Leverage, you get a better deal. You would think buying 100% instead of 51% would cost double, but reality is you might have to pay 3 or 5x more.

Example: if you owned a computer company worth 1 million and Apple wanted to buy half of it, you would practically give it to them for free because you know they would grow your company ten fold in no time. So you go from owning 100% of a 1 mil company to owning 49% of a 10 mil company. But if Apple wanted to completely buy you out, you won't get a penny of that growth so you ain't selling it to them cheap. You tell Apple you know it's potential value to them is 10M so you want 5M, even tho it's only worth 1M today. And you weren't looking to sell in the first place so why give it up for only 1M?

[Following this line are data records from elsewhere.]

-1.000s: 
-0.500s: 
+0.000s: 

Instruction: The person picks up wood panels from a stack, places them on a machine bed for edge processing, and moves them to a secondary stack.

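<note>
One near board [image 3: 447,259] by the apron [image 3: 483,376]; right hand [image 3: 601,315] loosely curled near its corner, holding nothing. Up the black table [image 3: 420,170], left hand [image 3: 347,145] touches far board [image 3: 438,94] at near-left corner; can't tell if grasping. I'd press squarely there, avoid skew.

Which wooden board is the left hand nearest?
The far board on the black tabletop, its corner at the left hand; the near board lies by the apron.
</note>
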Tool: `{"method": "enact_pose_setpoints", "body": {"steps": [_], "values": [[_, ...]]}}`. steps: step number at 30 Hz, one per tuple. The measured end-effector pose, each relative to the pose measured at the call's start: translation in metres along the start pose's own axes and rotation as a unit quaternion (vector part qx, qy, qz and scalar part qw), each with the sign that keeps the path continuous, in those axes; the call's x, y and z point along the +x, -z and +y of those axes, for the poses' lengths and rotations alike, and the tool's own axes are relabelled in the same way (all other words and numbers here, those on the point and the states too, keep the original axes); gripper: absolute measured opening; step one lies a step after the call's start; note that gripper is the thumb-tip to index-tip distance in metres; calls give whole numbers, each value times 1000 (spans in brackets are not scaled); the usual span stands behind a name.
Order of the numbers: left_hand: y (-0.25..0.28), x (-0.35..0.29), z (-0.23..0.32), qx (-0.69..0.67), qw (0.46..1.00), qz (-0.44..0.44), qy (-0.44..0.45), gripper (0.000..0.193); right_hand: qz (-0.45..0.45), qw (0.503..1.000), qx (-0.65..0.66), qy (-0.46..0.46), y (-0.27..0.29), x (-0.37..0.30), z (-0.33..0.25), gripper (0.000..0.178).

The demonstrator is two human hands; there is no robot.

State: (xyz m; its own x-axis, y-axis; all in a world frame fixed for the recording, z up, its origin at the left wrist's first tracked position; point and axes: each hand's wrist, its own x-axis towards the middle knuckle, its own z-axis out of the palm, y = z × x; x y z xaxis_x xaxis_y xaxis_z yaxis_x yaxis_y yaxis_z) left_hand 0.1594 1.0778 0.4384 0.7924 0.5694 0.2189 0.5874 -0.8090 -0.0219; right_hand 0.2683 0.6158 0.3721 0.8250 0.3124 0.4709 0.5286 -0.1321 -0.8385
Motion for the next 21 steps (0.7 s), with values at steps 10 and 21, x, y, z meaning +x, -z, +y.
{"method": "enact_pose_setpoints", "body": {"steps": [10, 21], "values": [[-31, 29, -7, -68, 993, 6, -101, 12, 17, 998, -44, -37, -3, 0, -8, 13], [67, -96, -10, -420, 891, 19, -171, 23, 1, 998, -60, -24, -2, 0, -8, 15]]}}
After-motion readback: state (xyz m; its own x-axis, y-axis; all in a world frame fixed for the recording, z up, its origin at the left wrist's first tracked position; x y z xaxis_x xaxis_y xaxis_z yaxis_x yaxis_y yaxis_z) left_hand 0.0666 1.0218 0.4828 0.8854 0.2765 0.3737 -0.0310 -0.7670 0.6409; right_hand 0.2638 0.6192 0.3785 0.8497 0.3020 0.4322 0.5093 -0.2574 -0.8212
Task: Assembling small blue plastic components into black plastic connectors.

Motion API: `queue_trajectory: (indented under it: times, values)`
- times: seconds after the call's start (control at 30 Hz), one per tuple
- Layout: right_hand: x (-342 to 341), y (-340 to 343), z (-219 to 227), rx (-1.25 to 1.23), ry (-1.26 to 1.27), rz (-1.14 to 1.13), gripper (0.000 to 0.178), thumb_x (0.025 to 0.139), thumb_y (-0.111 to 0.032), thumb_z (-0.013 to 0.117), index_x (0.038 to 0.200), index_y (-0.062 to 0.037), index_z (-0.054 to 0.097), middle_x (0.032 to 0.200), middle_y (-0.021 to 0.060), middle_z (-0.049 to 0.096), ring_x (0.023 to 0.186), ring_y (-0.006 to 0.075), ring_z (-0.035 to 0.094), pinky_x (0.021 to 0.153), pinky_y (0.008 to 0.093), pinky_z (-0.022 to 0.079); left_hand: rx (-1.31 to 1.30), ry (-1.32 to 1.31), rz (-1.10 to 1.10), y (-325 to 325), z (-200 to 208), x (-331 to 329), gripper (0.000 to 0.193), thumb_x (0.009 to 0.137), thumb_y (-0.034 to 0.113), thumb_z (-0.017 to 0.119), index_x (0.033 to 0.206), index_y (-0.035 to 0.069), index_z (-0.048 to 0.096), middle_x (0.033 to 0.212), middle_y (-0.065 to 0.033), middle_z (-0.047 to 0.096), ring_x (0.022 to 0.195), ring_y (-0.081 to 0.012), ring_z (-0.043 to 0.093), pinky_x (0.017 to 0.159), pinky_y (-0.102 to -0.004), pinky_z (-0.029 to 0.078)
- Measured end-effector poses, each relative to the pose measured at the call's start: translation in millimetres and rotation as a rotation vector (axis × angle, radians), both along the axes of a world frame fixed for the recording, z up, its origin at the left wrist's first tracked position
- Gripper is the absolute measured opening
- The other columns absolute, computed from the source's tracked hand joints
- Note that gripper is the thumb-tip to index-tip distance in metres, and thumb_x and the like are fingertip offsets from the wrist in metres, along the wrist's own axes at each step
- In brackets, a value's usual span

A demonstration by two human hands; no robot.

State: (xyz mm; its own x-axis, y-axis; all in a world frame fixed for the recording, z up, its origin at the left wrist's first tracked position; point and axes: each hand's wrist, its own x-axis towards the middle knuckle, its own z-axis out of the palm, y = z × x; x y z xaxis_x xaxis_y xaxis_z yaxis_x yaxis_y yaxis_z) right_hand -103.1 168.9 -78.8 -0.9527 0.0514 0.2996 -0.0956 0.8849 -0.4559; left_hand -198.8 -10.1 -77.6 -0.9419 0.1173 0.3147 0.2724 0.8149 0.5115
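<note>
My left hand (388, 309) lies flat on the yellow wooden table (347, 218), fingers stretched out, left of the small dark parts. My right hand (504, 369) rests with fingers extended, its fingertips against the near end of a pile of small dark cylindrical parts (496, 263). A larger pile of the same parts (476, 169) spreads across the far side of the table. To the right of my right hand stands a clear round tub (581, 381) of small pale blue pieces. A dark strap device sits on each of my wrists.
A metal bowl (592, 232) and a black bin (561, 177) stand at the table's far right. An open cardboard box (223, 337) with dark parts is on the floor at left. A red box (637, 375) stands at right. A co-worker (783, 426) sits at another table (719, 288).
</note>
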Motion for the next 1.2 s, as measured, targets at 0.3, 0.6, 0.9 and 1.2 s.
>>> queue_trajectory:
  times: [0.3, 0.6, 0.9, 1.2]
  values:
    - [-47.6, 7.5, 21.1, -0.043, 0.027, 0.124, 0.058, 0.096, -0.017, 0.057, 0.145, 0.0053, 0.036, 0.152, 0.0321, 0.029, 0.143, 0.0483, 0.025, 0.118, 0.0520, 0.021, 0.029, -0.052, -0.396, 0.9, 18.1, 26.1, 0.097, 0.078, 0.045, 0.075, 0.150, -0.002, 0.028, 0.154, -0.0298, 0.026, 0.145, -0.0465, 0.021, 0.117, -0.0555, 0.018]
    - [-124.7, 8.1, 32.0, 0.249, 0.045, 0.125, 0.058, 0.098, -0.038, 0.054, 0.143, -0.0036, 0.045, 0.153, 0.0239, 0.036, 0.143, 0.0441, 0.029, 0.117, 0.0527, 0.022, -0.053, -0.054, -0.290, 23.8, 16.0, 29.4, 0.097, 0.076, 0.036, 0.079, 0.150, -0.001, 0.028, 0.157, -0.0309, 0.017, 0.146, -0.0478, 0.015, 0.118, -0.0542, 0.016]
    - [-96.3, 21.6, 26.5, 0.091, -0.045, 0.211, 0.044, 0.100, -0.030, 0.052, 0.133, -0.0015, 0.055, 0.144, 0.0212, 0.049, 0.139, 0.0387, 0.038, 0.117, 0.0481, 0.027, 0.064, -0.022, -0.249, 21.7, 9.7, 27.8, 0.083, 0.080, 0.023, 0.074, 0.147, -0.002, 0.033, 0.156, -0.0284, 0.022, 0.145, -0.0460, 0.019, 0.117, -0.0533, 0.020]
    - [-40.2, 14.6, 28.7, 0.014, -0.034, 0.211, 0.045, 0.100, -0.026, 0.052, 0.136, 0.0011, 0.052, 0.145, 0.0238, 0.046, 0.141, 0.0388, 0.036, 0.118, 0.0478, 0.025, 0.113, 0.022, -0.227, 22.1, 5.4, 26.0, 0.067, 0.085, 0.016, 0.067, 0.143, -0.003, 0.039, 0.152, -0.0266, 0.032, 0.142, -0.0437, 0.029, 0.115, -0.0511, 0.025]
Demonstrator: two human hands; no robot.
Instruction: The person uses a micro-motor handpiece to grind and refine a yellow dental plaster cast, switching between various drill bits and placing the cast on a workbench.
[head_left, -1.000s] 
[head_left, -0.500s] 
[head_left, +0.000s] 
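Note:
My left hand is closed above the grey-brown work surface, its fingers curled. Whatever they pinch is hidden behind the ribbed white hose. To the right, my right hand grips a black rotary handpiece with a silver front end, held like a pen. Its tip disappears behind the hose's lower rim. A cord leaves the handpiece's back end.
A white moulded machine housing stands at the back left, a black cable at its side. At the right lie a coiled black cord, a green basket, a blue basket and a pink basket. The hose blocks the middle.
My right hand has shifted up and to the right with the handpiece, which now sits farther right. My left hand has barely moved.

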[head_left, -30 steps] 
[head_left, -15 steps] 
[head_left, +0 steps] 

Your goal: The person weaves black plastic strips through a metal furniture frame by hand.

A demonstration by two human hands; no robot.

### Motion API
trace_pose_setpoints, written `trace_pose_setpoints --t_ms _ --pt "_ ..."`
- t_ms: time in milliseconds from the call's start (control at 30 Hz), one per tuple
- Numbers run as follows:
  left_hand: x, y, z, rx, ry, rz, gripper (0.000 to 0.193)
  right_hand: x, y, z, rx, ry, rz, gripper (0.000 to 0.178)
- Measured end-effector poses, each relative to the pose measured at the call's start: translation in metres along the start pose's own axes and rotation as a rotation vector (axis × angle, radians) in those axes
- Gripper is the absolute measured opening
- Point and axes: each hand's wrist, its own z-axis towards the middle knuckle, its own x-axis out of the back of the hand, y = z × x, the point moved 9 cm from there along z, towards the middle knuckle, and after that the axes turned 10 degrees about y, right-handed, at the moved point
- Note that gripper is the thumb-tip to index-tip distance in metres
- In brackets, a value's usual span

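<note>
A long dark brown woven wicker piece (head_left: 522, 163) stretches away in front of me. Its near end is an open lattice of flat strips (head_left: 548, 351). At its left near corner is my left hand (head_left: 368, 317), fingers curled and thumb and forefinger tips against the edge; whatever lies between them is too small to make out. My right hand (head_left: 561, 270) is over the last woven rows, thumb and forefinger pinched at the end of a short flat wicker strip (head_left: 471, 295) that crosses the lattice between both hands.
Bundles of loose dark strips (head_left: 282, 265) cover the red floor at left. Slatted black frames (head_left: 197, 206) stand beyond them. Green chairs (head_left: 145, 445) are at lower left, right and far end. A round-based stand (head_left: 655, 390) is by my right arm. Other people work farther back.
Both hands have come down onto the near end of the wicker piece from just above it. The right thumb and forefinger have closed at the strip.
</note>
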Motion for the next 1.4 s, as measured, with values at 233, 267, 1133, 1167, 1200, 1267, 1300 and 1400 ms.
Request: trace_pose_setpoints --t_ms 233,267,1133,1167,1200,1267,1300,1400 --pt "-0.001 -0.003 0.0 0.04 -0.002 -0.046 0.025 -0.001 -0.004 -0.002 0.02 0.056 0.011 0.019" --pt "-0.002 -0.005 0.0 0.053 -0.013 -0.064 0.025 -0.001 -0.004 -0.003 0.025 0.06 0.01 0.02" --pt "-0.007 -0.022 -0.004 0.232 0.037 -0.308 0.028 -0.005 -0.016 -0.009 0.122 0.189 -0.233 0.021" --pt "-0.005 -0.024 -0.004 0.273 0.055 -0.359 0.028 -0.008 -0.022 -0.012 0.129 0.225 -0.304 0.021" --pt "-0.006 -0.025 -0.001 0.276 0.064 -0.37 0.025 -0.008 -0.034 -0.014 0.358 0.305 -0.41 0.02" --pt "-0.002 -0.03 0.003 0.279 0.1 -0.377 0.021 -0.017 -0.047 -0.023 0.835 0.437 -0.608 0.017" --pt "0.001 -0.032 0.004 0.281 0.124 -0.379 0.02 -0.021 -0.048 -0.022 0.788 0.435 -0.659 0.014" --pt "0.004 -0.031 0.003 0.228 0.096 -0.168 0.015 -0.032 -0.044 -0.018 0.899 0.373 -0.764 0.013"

It's also bc IQST is a holdings company. They aren't looking to completely take over these subsidiaries running day to day operations themselves. Leaving the current owners 49% keeps them in place as owners managing the company for IQST.

The bigger IQST gets, the better deals they'll be able to make when acquiring smaller companies, and the more companies they'll be able to buy.

Just look at Smartbiz and Whistl. They were acquired for 1.8M each and expected to do a combined 11.6M annual revenue. But in Q3 alone they did over 10M. Becoming part of a company that's 10x bigger than you has it's benefits.